__Task to carry out__
Among the entries that follow, tally the lines with the string "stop". Give no more than the number.

###

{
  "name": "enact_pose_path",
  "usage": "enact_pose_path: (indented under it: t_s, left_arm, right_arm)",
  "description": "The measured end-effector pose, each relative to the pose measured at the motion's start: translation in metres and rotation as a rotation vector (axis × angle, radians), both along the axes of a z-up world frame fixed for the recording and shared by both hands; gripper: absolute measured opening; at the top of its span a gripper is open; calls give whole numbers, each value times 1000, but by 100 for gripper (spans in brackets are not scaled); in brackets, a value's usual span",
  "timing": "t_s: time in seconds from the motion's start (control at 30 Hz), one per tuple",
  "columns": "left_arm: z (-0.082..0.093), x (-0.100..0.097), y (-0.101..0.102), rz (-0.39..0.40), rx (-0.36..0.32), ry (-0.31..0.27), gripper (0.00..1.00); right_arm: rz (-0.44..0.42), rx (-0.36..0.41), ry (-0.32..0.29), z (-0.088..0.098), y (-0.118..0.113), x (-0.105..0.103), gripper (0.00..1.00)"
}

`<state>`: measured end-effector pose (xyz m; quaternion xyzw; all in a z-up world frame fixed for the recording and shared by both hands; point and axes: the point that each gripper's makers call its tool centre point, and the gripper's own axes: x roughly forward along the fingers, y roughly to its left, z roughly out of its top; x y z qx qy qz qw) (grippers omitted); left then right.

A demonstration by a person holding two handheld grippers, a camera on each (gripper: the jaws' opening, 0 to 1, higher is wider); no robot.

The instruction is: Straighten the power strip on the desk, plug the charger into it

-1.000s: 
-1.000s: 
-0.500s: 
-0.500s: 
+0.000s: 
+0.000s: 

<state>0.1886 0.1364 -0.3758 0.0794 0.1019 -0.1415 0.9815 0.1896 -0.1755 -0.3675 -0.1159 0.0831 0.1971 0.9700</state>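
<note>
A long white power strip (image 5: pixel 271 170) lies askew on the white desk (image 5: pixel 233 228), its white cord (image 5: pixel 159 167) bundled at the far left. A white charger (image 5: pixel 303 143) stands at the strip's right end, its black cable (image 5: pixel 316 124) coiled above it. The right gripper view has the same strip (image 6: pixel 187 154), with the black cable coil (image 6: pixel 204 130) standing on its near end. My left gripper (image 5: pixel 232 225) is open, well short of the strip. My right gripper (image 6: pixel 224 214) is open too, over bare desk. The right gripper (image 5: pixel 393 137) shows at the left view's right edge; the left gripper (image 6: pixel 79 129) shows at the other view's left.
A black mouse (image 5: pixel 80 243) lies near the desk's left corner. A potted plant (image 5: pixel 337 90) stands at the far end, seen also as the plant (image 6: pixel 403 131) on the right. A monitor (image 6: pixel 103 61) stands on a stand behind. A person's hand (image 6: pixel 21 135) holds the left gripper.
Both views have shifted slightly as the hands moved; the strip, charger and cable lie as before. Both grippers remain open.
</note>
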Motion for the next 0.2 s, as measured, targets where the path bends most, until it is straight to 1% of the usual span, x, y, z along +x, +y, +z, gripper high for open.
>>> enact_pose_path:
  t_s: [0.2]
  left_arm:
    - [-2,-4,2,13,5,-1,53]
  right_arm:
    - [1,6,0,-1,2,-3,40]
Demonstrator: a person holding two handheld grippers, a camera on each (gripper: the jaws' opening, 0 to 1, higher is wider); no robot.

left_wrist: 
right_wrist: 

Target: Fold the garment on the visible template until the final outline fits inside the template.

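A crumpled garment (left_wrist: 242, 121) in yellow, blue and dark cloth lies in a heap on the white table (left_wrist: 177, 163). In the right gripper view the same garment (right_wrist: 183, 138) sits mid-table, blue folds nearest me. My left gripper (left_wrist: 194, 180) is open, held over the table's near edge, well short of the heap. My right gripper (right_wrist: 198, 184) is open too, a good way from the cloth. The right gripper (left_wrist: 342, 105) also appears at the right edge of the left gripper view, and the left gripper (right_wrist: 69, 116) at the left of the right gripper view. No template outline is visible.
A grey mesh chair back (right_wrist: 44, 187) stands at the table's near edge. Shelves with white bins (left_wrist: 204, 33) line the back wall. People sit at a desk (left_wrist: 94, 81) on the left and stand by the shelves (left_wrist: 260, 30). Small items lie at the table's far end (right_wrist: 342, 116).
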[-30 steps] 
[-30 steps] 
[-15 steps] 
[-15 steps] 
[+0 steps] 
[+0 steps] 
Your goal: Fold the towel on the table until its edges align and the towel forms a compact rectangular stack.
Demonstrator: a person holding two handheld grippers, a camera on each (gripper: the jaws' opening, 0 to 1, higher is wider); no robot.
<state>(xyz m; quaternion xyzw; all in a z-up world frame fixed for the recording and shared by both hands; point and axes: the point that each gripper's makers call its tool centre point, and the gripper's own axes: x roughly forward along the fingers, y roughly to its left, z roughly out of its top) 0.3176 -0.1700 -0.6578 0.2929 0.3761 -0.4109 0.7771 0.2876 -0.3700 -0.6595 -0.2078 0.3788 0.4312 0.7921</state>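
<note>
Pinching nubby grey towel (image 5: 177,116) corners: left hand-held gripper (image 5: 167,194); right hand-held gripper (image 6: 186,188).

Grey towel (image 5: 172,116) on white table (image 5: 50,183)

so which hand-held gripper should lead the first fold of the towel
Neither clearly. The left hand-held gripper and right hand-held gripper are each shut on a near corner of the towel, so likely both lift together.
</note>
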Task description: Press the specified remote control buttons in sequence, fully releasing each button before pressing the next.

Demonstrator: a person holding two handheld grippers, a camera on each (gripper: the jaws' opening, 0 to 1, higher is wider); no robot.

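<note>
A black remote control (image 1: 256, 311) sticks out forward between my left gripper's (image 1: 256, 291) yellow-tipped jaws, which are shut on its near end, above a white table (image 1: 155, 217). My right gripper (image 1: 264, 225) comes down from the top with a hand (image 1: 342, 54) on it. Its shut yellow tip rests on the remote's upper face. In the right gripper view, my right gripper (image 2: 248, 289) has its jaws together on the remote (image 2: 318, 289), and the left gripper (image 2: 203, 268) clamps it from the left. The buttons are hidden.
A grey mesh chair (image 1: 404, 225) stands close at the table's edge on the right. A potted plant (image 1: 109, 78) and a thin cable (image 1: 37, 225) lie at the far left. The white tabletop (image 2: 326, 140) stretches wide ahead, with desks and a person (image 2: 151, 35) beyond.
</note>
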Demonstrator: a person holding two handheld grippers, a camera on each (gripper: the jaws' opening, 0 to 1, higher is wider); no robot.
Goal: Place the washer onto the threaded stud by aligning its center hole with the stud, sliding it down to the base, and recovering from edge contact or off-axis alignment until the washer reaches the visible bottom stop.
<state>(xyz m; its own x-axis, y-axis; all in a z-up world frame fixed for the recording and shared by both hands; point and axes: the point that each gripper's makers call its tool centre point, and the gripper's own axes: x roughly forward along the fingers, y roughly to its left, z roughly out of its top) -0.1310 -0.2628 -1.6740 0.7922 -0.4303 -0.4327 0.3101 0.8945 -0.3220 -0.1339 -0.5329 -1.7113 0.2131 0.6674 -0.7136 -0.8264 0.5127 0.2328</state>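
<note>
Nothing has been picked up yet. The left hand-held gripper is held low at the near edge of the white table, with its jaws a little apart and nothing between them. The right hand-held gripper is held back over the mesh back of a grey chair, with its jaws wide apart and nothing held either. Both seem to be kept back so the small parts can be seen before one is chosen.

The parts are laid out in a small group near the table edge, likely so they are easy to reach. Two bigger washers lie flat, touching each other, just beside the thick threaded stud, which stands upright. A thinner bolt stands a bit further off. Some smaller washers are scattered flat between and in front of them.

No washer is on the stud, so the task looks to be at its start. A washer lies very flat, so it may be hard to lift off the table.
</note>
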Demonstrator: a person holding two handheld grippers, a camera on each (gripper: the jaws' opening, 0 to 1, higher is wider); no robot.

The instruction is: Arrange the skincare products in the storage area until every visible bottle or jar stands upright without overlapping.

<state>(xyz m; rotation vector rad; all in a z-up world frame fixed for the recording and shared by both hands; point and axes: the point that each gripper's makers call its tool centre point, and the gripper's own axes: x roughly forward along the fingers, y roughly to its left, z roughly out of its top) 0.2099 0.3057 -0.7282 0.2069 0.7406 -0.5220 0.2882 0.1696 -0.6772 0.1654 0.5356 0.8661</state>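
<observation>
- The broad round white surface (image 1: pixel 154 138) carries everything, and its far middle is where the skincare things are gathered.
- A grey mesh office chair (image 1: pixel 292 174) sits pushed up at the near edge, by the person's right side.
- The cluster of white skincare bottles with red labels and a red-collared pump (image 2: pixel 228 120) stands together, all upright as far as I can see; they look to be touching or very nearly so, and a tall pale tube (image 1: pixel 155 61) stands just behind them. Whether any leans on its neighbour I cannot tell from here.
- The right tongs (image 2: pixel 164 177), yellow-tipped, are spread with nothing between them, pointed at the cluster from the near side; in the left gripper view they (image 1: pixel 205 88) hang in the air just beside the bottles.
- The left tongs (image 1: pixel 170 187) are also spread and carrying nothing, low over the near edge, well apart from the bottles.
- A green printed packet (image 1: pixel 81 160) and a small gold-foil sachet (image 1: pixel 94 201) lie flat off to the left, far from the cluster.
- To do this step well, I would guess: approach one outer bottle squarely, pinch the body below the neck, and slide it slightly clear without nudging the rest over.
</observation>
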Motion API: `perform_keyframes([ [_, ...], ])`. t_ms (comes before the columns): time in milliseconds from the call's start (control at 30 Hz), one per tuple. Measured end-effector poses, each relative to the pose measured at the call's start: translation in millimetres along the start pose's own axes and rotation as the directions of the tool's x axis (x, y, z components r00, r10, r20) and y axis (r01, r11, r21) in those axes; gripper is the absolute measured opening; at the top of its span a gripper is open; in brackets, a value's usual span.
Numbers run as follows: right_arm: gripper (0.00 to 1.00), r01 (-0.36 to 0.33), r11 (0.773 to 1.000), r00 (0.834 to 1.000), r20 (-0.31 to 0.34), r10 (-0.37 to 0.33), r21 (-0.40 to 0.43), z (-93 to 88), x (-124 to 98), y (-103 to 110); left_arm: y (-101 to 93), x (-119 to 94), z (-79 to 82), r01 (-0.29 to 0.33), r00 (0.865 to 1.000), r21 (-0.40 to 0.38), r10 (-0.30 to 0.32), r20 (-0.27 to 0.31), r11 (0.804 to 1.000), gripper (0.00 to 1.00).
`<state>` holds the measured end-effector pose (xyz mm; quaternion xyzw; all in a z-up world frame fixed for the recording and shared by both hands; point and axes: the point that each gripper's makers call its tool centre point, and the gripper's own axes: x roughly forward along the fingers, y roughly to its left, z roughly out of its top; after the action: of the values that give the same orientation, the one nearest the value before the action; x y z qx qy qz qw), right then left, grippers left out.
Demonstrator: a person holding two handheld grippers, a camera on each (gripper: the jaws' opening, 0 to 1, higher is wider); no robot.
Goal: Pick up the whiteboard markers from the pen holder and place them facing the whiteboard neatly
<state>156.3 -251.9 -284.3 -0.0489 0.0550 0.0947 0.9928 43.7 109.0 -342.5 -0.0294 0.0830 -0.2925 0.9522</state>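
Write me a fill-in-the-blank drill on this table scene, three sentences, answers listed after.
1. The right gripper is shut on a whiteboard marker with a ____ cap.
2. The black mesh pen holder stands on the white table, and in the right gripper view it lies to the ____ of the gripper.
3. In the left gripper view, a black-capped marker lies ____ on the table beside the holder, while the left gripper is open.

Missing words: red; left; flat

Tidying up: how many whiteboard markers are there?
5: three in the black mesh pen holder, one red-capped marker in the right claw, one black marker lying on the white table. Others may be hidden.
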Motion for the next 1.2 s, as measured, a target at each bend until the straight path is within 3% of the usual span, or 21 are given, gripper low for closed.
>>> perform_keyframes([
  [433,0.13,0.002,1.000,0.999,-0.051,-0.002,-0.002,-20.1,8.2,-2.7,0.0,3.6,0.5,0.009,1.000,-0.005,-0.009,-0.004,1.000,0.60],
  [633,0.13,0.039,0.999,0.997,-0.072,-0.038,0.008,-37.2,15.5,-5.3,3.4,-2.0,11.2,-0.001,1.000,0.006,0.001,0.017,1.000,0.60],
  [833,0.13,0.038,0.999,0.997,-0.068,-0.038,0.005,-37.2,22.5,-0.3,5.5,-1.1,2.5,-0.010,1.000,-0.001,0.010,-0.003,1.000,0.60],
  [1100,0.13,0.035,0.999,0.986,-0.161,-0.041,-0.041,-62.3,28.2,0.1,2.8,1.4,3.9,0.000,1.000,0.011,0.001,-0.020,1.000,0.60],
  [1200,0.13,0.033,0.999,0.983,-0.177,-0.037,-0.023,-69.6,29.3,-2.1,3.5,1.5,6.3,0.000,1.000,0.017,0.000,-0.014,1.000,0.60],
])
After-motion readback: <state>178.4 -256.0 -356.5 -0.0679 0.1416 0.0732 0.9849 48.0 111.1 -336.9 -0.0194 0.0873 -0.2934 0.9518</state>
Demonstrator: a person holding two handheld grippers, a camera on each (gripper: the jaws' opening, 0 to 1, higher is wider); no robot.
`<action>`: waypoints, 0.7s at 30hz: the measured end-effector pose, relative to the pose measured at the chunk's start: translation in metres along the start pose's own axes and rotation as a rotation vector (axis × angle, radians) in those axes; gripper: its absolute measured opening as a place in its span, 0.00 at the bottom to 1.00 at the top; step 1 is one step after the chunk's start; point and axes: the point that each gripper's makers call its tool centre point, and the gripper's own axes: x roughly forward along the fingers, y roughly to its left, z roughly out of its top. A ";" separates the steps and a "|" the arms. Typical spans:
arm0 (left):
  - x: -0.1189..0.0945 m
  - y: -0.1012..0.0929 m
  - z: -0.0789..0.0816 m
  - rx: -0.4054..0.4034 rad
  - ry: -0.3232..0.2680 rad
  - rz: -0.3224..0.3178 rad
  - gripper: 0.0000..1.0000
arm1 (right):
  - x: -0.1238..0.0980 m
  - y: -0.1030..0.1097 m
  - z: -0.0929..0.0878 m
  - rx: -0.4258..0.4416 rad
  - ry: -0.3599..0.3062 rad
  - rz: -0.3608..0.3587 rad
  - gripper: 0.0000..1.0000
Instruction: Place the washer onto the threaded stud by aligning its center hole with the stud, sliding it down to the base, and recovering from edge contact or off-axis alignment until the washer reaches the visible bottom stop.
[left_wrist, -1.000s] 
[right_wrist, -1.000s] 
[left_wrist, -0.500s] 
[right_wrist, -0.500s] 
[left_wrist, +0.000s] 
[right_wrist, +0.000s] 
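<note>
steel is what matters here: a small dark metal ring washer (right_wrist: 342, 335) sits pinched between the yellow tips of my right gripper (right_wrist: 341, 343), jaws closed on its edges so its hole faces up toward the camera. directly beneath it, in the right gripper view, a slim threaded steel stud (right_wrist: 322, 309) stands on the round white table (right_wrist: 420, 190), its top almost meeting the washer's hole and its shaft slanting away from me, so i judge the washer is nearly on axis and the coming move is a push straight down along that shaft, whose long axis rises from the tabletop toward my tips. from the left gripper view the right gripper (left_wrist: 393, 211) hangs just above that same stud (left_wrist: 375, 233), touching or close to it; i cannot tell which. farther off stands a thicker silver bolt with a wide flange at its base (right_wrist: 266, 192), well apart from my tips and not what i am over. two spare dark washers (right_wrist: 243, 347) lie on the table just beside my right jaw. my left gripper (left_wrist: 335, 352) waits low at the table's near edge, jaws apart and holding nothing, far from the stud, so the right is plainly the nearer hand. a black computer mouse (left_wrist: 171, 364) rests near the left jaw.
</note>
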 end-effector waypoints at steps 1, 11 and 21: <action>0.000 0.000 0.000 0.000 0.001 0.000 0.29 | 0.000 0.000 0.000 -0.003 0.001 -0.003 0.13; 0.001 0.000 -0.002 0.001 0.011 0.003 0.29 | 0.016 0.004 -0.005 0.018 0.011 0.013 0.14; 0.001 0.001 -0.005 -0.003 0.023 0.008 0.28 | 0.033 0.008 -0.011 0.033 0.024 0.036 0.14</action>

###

__Expected answer__
2